Funny how so many of these have something to do with agriculture, like...

yard - something to do with the length of the step ('foot' is the average foot size and a step or yard is three of those) - not sure more than that - there's a yardstick, being a standard measure of the step, but not sure why it's called that - then there are 22 yards (steps) to a chain...

chain - the length of the chain from the plough to the horse's 'collar' or yoke, and there are 10 chains to a furlong (links to the yard when one imagines the ploughman walking behind...)

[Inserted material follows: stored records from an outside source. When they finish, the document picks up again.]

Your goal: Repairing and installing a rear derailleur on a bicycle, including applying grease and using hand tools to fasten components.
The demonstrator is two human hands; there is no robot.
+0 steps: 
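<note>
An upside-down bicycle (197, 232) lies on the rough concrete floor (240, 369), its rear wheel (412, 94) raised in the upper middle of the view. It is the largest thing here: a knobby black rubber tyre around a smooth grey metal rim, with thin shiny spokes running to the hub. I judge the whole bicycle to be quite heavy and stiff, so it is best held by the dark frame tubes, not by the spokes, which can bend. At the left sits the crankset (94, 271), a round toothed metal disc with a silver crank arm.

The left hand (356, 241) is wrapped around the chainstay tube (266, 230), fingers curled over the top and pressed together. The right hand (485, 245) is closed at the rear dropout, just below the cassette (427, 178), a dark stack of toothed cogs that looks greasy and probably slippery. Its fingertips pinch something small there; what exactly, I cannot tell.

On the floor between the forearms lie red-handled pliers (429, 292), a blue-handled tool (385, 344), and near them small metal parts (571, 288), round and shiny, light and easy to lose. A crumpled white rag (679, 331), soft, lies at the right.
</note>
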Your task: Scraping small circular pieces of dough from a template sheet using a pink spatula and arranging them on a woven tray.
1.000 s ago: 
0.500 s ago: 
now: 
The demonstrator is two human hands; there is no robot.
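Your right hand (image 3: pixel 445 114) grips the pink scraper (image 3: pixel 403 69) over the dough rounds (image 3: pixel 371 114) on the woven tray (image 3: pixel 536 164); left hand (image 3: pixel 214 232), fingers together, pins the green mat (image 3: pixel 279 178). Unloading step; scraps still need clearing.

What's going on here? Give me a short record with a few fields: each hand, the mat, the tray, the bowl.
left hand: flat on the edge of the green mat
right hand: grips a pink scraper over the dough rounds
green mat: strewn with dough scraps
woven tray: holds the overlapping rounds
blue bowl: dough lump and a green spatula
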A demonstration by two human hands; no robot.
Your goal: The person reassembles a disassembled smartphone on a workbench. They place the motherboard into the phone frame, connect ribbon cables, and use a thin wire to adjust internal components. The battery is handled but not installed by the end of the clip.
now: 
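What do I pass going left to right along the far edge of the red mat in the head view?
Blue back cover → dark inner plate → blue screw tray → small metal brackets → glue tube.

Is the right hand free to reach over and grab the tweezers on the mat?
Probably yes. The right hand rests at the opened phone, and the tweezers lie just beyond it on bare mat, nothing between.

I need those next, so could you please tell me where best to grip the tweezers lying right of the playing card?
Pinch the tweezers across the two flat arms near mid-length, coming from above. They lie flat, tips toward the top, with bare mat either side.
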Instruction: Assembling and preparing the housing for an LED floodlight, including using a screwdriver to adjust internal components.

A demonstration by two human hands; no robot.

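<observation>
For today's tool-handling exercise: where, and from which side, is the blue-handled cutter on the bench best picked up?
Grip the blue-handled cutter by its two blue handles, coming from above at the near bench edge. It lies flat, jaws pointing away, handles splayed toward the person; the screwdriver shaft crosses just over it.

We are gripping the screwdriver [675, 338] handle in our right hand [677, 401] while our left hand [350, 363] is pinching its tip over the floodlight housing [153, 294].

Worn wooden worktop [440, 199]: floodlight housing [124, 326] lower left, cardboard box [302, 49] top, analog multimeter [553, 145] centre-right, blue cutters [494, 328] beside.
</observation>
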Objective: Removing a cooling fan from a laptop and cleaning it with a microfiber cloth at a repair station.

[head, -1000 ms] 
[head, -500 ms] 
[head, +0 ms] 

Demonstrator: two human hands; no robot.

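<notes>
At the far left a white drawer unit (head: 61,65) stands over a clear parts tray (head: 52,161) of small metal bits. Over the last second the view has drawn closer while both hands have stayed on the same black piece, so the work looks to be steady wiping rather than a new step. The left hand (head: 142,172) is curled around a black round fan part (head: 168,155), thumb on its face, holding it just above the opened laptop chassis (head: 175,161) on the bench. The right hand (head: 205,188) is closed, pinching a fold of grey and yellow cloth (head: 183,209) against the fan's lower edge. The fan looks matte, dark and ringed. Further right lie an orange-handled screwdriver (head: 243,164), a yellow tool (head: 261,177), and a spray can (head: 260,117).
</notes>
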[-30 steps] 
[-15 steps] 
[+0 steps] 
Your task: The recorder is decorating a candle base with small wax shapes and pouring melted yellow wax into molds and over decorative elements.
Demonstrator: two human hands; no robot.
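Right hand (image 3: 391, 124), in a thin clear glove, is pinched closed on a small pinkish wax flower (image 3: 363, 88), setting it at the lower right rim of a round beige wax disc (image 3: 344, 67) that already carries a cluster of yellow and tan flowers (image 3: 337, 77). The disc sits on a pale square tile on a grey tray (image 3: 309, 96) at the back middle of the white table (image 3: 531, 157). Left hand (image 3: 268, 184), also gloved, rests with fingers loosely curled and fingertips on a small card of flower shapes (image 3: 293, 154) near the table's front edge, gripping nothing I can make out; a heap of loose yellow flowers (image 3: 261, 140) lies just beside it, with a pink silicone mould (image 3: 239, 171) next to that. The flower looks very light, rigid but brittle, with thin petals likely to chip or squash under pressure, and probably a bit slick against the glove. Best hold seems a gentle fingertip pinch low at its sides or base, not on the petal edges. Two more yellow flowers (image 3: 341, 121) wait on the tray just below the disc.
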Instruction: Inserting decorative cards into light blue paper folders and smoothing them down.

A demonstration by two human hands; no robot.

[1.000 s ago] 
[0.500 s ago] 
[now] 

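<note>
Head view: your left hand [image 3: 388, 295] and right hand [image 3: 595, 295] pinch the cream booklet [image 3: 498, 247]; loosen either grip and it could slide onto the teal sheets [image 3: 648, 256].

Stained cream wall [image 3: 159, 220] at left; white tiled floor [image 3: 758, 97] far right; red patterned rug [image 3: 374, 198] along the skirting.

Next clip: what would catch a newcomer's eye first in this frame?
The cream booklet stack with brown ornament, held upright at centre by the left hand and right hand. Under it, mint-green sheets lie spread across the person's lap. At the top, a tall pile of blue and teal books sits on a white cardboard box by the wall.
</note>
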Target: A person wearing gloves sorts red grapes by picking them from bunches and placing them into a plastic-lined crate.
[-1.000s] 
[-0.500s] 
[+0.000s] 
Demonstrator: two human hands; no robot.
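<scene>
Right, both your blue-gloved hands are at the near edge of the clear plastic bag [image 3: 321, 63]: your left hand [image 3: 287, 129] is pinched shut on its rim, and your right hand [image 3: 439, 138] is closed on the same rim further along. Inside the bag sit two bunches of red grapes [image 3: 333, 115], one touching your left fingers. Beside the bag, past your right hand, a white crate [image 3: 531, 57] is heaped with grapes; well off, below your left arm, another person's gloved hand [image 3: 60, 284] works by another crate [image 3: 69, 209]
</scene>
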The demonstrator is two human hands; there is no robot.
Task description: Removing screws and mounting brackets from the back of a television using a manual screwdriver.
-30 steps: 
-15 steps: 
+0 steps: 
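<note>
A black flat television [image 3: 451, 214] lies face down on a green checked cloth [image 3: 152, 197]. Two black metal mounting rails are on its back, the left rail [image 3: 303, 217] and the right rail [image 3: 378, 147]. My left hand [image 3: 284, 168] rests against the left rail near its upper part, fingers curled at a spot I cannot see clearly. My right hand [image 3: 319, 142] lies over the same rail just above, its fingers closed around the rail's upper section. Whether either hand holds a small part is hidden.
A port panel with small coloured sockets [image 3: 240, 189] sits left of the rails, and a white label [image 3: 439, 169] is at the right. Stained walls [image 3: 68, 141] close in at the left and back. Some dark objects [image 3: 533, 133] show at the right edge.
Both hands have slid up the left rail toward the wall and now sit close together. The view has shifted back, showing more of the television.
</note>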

furlong - literally a 'furrow long' - the length of the furrow in a ploughed field, obviously 220 yards, and then there are 8 furlongs to a mile (1760 yards)...

All quite logical in a rural sort of way....

Cyclefrance 10-31-2005 10:45 AM

Quote:

Originally Posted by Sundae Girl
It describes an unattractive person round here....
As well as the obvious covering the head with the bags, I've heard it used to describe a man who is considered a bit of a tart - you make him double bag it for your own sexual safety...

Quite right too! (seeking safe harbour....)

Clodfobble 10-31-2005 06:09 PM

I've heard that what is commonly known as a "piggy-back" ride among people my age was originally a "pick-a-back" ride, before lazy tongues got ahold of it.